Cette « puissante fraction du peuple » qui s’opposait aux princes de l’Etat juif, à l’existence même de l’Etat juif, donna naissance au parti des Pharisiens. Comment se forma le parti des Pharisiens, quelles étaient ses tendances, dans quelles classes de la nation recrutait-il, voici ce que nous dit Cécil Roth :
« Au temps du premier Temple, et même après le retour de l’Exil, les prêtres avaient été considérés comme les dépositaires officiels de l’enseignement et de la tradition. Leur devoir était d’interpréter la « Thora » et de formuler des décisions sur les points difficiles de la loi et de la pratique. Mais, depuis les jours d’Esdras, la « Thora » était devenue la propriété du peuple tout entier. On la lisait et on la commentait fréquemment dans toutes les villes et les villages, et la déférence qui entourait les Prêtres, se trouva reportée sur tous ceux qui se montraient habiles à expliquer les Ecritures Saintes (leurs disciples les appelaient respectueusement « Rabbi », c’est-à-dire « Mon Maître »).
« La tradition s’était élargie par jurisprudence ; les décisions ou les pratiques d’un Rabbi servaient de guide aux générations suivantes ; une somme considérable de traditions orales se développa, renforçant et éclaircissant le texte biblique ; des idées neuves étaient assimilées et recevaient une teinture juive.
« C’est ainsi qu’était né un corps d’enseignement plus moderne, plus souple, plus vivant que les prêtres du Temple. L’interprétation de la Bible, telle que la concevaient les rabbis, était moins stéréotypée ; leurs décisions en matière légale tendaient à plus de douceur, et ils n’avaient pas de scrupules à tourner au besoin la lettre stricte de la « Thora » par des fictions légales transparentes.
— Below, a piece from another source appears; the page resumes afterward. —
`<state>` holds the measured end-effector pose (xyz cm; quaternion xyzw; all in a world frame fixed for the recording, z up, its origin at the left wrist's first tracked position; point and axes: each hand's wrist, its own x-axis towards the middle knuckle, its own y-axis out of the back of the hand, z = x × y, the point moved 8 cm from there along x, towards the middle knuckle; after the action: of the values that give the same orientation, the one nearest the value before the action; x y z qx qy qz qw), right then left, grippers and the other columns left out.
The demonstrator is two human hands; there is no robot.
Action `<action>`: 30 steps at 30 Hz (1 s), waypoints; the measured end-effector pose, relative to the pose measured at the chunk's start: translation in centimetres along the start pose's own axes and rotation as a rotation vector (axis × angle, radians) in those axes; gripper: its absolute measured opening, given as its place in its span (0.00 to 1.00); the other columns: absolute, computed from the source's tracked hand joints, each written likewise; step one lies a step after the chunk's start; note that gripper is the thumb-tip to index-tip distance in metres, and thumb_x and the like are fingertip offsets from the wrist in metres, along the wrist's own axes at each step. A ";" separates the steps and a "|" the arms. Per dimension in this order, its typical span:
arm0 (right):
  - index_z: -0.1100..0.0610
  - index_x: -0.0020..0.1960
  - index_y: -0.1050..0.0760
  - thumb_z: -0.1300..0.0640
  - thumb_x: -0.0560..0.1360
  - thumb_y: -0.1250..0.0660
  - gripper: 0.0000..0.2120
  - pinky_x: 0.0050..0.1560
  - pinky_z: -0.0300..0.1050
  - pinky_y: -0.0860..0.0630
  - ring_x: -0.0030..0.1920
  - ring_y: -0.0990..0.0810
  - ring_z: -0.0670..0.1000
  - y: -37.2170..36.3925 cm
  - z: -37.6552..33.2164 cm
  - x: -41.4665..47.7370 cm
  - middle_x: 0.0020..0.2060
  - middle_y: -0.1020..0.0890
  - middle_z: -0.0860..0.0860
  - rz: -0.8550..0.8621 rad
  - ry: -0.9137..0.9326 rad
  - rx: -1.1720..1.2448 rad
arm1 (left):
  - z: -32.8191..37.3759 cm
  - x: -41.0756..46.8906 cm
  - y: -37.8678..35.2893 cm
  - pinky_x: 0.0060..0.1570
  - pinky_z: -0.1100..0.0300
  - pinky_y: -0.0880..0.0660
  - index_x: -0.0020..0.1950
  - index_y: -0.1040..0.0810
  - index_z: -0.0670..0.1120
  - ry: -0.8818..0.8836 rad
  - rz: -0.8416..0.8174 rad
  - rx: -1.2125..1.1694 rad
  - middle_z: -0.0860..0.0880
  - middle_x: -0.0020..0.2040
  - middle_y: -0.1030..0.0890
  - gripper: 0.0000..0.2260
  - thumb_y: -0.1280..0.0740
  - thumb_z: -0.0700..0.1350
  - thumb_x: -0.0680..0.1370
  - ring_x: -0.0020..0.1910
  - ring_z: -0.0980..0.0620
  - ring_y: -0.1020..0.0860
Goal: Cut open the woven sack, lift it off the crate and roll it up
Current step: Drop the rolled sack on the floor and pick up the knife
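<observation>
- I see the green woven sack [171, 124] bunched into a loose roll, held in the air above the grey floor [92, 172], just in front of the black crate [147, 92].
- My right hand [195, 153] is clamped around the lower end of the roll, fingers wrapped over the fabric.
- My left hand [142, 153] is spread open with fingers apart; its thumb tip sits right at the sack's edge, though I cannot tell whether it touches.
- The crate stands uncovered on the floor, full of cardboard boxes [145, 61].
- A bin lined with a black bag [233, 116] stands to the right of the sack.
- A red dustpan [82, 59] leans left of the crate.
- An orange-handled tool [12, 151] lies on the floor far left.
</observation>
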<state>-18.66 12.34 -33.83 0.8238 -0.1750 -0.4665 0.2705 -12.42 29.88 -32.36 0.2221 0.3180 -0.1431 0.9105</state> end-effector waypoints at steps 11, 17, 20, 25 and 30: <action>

Ils consolaient des vicissitudes de ce monde par la doctrine de l’immortalité des âmes et de la résurrection des morts, que les prêtres niaient ardemment (ne pouvant s’autoriser d’aucun passage biblique sur ce point).« Pour la pratique, les décisions respectives en matière légale reflétaient des intérêts divergents des deux classes -aristocratie foncière d’une part, les artisans et les petits propriétaires de l’autre.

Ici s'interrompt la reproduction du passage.